### Exercise
Give only the lines from the one containing "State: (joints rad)" through the end of the material below, exactly as written.
[Data block]
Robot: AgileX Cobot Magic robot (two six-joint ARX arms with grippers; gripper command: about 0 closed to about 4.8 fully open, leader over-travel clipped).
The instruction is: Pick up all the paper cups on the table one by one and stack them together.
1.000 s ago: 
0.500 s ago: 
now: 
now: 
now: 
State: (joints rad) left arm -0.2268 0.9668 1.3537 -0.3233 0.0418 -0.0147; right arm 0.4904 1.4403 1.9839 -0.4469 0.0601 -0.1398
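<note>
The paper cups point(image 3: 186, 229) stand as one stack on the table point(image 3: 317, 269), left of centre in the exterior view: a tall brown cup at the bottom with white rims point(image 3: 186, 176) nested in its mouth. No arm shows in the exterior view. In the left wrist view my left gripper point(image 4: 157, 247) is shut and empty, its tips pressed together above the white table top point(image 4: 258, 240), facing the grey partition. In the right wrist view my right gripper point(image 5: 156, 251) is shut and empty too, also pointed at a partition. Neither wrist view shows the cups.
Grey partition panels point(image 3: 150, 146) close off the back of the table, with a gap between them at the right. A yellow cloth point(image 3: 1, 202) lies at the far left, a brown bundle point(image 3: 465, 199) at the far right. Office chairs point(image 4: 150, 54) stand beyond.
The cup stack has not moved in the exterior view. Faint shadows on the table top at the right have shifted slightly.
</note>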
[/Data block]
### Answer section
State: (joints rad) left arm -0.2268 0.9668 1.3537 -0.3233 0.0418 -0.0147; right arm 0.4904 1.4403 1.9839 -0.4469 0.0601 -0.1398
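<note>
The paper cups point(image 3: 186, 229) stand as one stack on the table point(image 3: 317, 269), left of centre in the exterior view: a tall brown cup at the bottom with white rims point(image 3: 186, 176) nested in its mouth. No arm shows in the exterior view. In the left wrist view my left gripper point(image 4: 157, 247) is shut and empty, its tips pressed together above the white table top point(image 4: 258, 240), facing the grey partition. In the right wrist view my right gripper point(image 5: 156, 251) is shut and empty too, also pointed at a partition. Neither wrist view shows the cups.
Grey partition panels point(image 3: 150, 146) close off the back of the table, with a gap between them at the right. A yellow cloth point(image 3: 1, 202) lies at the far left, a brown bundle point(image 3: 465, 199) at the far right. Office chairs point(image 4: 150, 54) stand beyond.
The cup stack has not moved in the exterior view. Faint shadows on the table top at the right have shifted slightly.
</note>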

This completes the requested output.